# What is required
Transcribe exactly the lines that fall between the one holding "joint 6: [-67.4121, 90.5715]" and the one holding "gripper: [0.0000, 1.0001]", inclusive, from the entries below.

Stored entries:
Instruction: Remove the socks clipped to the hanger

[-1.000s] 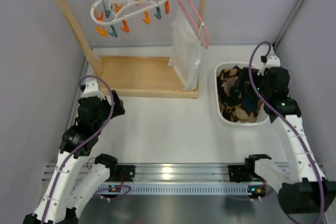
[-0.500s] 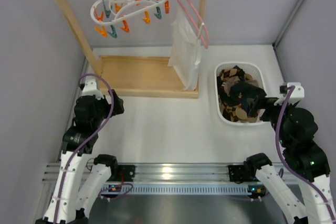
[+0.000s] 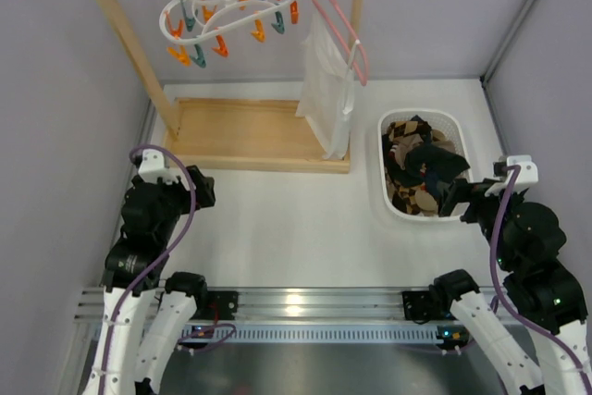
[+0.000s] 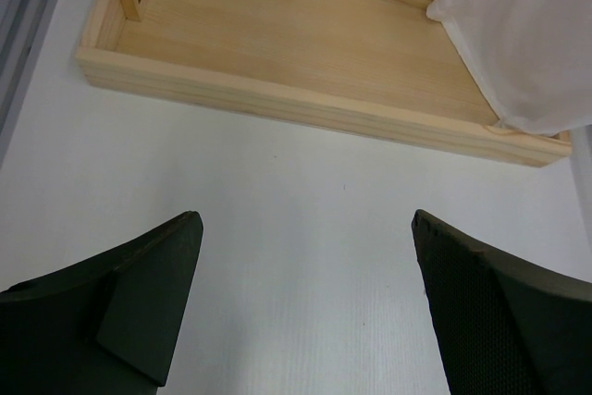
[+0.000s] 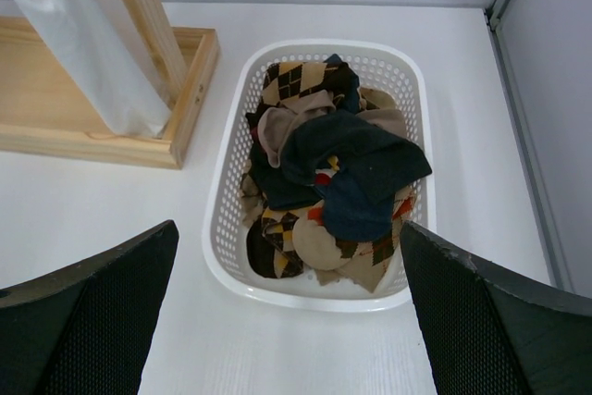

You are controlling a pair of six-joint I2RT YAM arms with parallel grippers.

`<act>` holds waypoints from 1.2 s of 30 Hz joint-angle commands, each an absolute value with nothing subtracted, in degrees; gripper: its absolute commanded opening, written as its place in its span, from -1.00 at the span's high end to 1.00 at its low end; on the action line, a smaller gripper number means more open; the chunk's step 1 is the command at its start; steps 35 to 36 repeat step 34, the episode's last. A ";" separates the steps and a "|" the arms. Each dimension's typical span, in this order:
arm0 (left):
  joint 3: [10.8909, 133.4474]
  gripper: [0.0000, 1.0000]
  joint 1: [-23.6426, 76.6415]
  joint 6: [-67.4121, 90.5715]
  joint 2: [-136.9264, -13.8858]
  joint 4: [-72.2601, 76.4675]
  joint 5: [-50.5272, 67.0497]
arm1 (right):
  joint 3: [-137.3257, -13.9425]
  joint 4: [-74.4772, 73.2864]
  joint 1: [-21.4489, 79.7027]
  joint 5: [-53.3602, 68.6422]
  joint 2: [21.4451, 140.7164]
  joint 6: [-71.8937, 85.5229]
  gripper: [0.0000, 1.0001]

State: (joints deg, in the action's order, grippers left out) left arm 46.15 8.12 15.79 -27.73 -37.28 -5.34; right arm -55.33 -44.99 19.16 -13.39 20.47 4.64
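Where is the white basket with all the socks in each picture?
Top external: the basket sits at the middle right.
Left wrist: not in it.
Right wrist: the basket fills the middle.
Shared landmark: the wooden rack base, left of the basket in both of those views, and across the top of the left wrist view.

In the basket (image 5: 225,228) the lower socks (image 5: 356,168) are buried under the dark top one, so the count is unreadable. Fingers of the left end effector (image 4: 305,228) and right end effector (image 5: 289,233) run off the bottom edge of their wrist views. In the top view, the pegs (image 3: 220,46) on the hanger (image 3: 231,20) are too small to tell open from closed.
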 commanded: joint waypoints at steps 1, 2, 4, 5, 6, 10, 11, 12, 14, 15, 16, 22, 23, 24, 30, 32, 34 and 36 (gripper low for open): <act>45.44 -0.97 8.44 14.85 -25.67 -33.67 -4.75 | -54.40 -45.79 20.21 -16.08 19.60 4.13 -0.99; 45.27 -0.97 8.87 14.77 -25.49 -33.49 -4.92 | -54.32 -45.70 20.39 -16.17 19.60 4.48 -0.99; 45.18 -0.97 9.40 14.77 -26.10 -33.40 -5.18 | -53.96 -45.35 20.39 -15.12 20.21 4.92 -0.99; 45.18 -0.97 9.40 14.77 -26.36 -33.49 -5.10 | -53.96 -45.44 20.39 -15.12 20.48 5.10 -0.99; 45.18 -0.97 9.49 14.85 -26.28 -33.40 -5.10 | -53.96 -45.44 20.39 -15.20 20.83 5.27 -0.99; 45.09 -0.97 9.58 14.85 -26.11 -33.40 -4.83 | -53.96 -45.44 20.39 -15.91 21.18 5.54 -0.99; 45.09 -0.97 9.75 14.94 -26.10 -33.40 -4.75 | -53.96 -45.44 20.39 -15.91 20.83 5.62 -0.99; 45.09 -0.97 9.84 14.94 -26.02 -33.40 -4.66 | -53.79 -45.35 20.39 -16.00 20.66 5.62 -0.99; 45.09 -0.97 10.80 14.94 -26.02 -33.49 -4.83 | -53.61 -45.00 20.48 -16.00 20.13 5.54 -0.99; 45.00 -0.97 11.33 14.94 -26.02 -33.49 -5.01 | -53.61 -44.91 20.48 -15.91 20.04 5.54 -0.99; 45.00 -0.97 11.69 14.94 -25.93 -33.49 -5.71 | -53.53 -44.91 20.39 -15.91 20.04 5.54 -0.99; 45.00 -0.97 12.22 15.03 -25.49 -33.57 -6.50 | -53.53 -44.91 20.48 -15.91 20.21 5.54 -0.99; 45.00 -0.97 12.22 15.12 -25.40 -33.49 -6.50 | -53.61 -44.91 20.57 -15.91 20.21 5.54 -0.99; 44.91 -0.97 12.22 15.12 -25.49 -33.49 -6.59 | -53.61 -44.91 20.57 -15.65 20.30 5.54 -0.99; 44.91 -0.97 12.22 15.12 -25.49 -33.49 -6.42 | -53.70 -45.09 20.48 -15.73 19.51 5.54 -0.99; 44.91 -0.97 12.22 15.12 -25.49 -33.57 -6.50 | -53.70 -45.09 20.57 -15.65 19.60 5.54 -0.99; 44.91 -0.97 12.22 15.12 -25.49 -33.57 -6.68 | -53.70 -45.00 20.57 -15.73 19.60 5.54 -0.99; 44.91 -0.97 12.22 15.12 -25.49 -33.57 -6.68 | -53.70 -45.00 20.57 -15.73 19.60 5.54 -0.99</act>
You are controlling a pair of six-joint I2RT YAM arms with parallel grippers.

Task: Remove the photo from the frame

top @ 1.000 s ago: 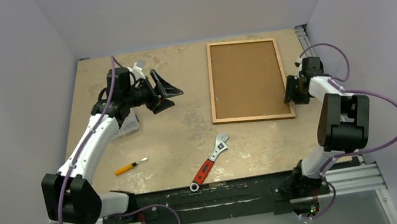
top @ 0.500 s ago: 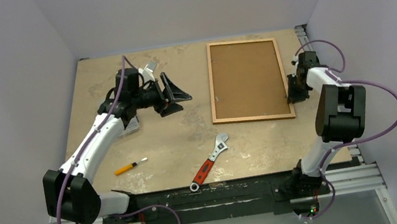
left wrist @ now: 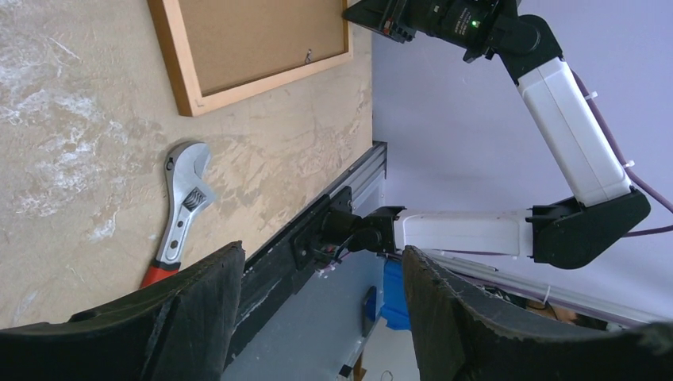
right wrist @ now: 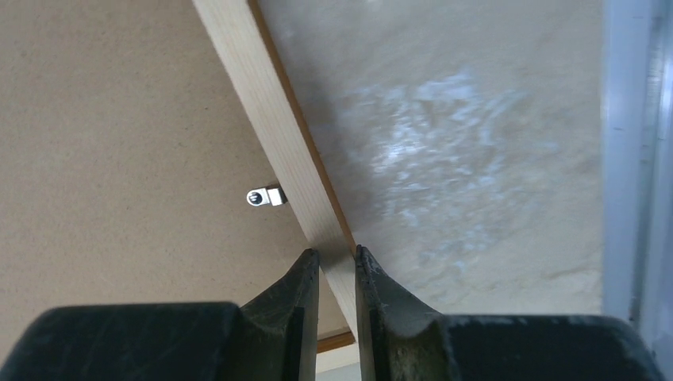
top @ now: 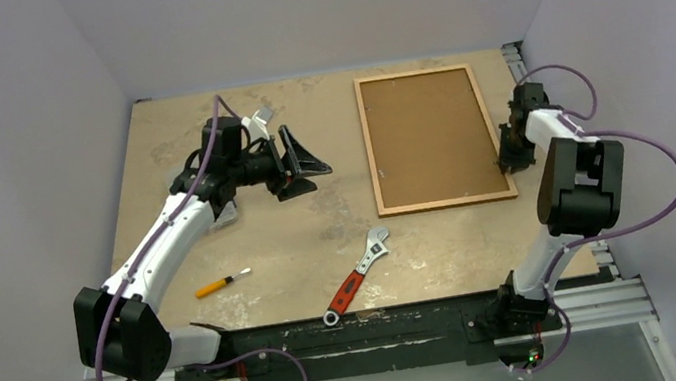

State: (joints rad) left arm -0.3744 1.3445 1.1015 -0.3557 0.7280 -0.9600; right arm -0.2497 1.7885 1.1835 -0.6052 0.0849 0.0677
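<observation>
The frame [top: 447,201] lies face down at the back right of the table, its cork-brown backing board [top: 429,136] facing up. The photo is hidden under the board. My right gripper [top: 511,156] is shut on the frame's right border near the front corner; in the right wrist view its jaws [right wrist: 337,258] pinch the pale wooden border [right wrist: 274,135] beside a small metal clip [right wrist: 266,196]. My left gripper [top: 304,160] is open and empty, held above the table left of the frame. In the left wrist view it [left wrist: 321,258] is empty, with the frame's corner [left wrist: 171,55] beyond it.
A red-handled adjustable wrench [top: 357,275] lies in front of the frame near the table's front edge. A small orange-handled screwdriver [top: 220,285] lies at the front left. A metal rail [right wrist: 635,159] runs along the table's right edge, close to my right gripper.
The frame has slid to the right and squared up, held by my right gripper. My left gripper has moved a little to the right, still open.
</observation>
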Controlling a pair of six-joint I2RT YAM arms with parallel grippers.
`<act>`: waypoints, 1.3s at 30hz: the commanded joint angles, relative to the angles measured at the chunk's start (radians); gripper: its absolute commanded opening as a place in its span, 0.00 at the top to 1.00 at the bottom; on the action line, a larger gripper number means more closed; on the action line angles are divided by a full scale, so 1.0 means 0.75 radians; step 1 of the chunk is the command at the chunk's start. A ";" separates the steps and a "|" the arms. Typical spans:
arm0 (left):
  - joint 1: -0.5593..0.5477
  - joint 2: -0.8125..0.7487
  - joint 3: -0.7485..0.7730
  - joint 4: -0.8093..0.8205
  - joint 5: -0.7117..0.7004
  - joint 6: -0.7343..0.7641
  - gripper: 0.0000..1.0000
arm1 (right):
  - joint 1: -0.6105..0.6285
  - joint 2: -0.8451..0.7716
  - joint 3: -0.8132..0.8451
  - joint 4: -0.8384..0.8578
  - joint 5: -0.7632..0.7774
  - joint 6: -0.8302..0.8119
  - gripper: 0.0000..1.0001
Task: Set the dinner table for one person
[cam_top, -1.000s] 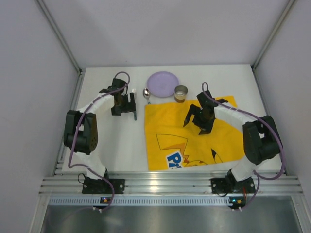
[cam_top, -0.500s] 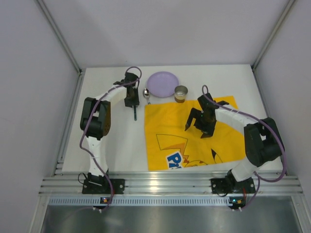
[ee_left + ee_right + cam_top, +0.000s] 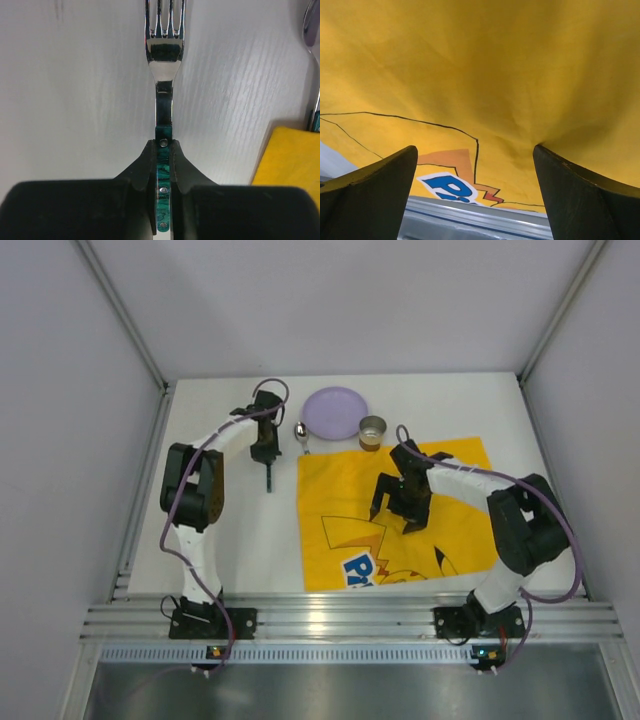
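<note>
Left gripper (image 3: 163,150): fork (image 3: 165,55) projects ahead of its tips; open dinner table (image 3: 75,90) left and ahead; spoon (image 3: 311,30) and yellow placemat (image 3: 292,160) edge near on right. Right gripper (image 3: 476,160): flat placemat under its spread fingers.

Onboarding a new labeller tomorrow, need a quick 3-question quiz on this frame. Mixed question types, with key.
1. Multiple choice: what is the left claw shut on?
A. a knife
B. a fork
C. a napkin

2. True or false: the right claw hangs open over the yellow placemat.

3. Fill in: beside the spoon, on the dinner table beyond the placemat, lies a purple ____.

Key
1. B
2. True
3. plate
</note>
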 commanded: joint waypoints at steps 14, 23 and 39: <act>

# Result for this task
  joint 6: [-67.4121, 90.5715]
  joint 2: [-136.9264, -13.8858]
  joint 4: [-72.2601, 76.4675]
  joint 5: [-50.5272, 67.0497]
arm1 (right):
  joint 3: [-137.3257, -13.9425]
  joint 4: [-74.4772, 73.2864]
  joint 1: [-21.4489, 79.7027]
  joint 5: [-53.3602, 68.6422]
  joint 2: [21.4451, 140.7164]
  joint 6: [-71.8937, 85.5229]
  gripper: [0.0000, 1.0001]

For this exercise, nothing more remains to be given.